HMK’nun 392. maddesine göre; ihtiyati tedbir talep eden, haksız çıktığı takdirde karşı tarafın ve üçüncü kişilerin bu yüzden uğrayacakları muhtemel zararlara karşılık teminat göstermek zorundadır.
Tüm bu açıklamalar ışığında, mahkemece verilen ihtiyati tedbir ara kararının usul ve yasaya uygun olduğu, doyaya kazandırılan belge ve bilgiler ile birlikte değerlendirildiğinde; HMK’nun 389.maddesinde düzenlendiği üzere, hakkın elde edilmesinin önemli ölçüde zorlaşacağı yada tamamen imkânsız hâle geleceği veya gecikme sebebiyle bir sakıncanın yahut ciddi bir zararın doğacağından endişe edilmesi hâlinin gerçekleştiği, dava konusu faturanın usul ve yasaya uygunluğunun yargılamayı gerektirdiği, teminat tutarının yeterli olduğu anlaşıldığından ihtiyati tedbire itirazın reddine karar verilmesinin yerinde olduğu sonucuna varılmış, davalı şirket vekilin istinaf itirazları yerinde görülmemiştir.

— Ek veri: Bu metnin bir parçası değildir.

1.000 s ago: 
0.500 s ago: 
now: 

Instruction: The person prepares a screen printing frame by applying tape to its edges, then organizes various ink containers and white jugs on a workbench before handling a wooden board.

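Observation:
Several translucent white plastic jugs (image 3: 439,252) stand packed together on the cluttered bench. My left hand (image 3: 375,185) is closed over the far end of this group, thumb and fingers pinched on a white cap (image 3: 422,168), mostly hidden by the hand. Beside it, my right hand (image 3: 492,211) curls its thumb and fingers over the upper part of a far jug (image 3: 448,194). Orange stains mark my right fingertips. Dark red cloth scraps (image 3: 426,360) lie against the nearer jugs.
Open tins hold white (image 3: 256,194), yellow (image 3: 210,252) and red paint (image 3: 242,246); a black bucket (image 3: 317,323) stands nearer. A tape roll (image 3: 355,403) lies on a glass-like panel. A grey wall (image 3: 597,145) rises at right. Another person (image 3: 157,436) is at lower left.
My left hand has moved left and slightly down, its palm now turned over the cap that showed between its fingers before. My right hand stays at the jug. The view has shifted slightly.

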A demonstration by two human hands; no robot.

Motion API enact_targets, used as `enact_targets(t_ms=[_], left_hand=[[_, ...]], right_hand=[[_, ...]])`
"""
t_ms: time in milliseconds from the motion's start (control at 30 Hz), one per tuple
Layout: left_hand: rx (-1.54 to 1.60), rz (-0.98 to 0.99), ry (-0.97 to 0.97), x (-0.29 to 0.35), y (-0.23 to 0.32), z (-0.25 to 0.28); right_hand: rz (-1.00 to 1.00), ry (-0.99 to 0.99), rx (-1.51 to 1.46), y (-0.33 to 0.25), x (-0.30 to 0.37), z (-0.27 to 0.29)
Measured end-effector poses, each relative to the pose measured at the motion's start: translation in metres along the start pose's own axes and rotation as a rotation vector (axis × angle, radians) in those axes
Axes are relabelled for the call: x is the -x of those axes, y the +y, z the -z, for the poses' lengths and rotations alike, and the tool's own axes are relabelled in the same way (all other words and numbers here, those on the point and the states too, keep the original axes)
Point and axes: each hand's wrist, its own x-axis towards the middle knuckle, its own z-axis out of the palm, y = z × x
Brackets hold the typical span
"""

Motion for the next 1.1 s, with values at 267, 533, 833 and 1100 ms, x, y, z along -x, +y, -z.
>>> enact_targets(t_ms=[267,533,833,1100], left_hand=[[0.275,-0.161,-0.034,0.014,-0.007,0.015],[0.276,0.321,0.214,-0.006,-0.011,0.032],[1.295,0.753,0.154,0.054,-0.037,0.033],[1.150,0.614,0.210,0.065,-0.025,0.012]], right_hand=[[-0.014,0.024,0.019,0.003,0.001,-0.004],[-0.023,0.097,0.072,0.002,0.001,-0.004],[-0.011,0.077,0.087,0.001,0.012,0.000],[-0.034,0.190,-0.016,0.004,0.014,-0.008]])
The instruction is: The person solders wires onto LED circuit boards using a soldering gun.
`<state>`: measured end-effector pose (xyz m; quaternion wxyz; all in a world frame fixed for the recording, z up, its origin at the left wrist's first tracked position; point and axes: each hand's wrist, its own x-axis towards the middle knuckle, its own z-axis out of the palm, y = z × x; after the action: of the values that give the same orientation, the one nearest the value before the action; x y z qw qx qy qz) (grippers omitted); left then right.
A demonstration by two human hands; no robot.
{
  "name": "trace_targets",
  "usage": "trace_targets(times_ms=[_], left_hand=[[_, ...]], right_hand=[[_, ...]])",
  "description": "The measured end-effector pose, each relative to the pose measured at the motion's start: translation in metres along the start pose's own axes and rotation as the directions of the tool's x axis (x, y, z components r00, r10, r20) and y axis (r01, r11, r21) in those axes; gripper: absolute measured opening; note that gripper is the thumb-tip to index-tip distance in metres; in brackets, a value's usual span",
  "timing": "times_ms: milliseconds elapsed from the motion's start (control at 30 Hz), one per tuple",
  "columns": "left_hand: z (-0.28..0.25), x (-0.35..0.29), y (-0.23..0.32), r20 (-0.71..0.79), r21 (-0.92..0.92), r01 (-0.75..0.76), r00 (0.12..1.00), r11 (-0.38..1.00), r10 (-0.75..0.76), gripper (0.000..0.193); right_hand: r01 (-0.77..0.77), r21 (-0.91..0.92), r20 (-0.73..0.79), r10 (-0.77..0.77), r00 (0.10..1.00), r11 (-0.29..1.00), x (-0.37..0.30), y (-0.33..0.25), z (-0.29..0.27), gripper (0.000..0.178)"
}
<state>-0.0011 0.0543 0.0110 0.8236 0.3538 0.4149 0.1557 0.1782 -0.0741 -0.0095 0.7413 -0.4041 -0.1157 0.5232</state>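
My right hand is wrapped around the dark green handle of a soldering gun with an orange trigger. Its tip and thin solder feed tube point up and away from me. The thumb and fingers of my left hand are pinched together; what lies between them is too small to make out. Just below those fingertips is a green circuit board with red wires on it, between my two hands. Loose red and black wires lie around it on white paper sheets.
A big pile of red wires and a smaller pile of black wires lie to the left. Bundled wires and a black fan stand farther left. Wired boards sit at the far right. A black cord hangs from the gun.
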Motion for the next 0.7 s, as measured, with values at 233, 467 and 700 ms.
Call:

Bu itibarla, davalı vekilinin istinaf başvurusunun HMK’nun 353/1-b.1 maddesi gereğince esastan reddine dair aşağıdaki şekilde hüküm kurulmuştur..
H Ü K Ü M : Gerekçesi yukarıda izah edildiği üzere;
1-Davalı vekilinin istinaf başvurusunun HMK’nın 353/1-b-1 maddesi uyarınca ESASTAN REDDİNE,
2-Alınması gereken 179,90 TL istinaf karar ve ilam harcından peşin alınan 80,70 TL nin mahsubu ile kalan 99,2‬0 TL istinaf karar ve ilam harcının davalıdan alınarak hazineye gelir kaydına,
3-İstinaf kanun yoluna başvuran tarafından yapılan yargılama giderlerinin üzerinde bırakılmasına,
4-İstinaf incelemesi sırasında duruşma açılmadığından vekalet ücreti takdirine yer olmadığına,
5-İstinaf yargılama giderinin dava sonunda verilecek nihai karada dikkate alınmasına,
6-Temyizi kabil olmayan işbu kararın tebliğ, kesinleştirme, harç tahsil ve artan istinaf avansının iade işlemlerinin HMK’nın 359/4. Maddesi uyarınca ilk derece mahkemesince yerine getirilmesine,
Dair, 6100 sayılı Hukuk Muhakemeleri Kanunu’nun 362/1-f maddesi gereğince KESİN olmak üzere dosya üzerinde yapılan inceleme sonunda 27/03/2023 tarihinde oy birliği ile karar verildi.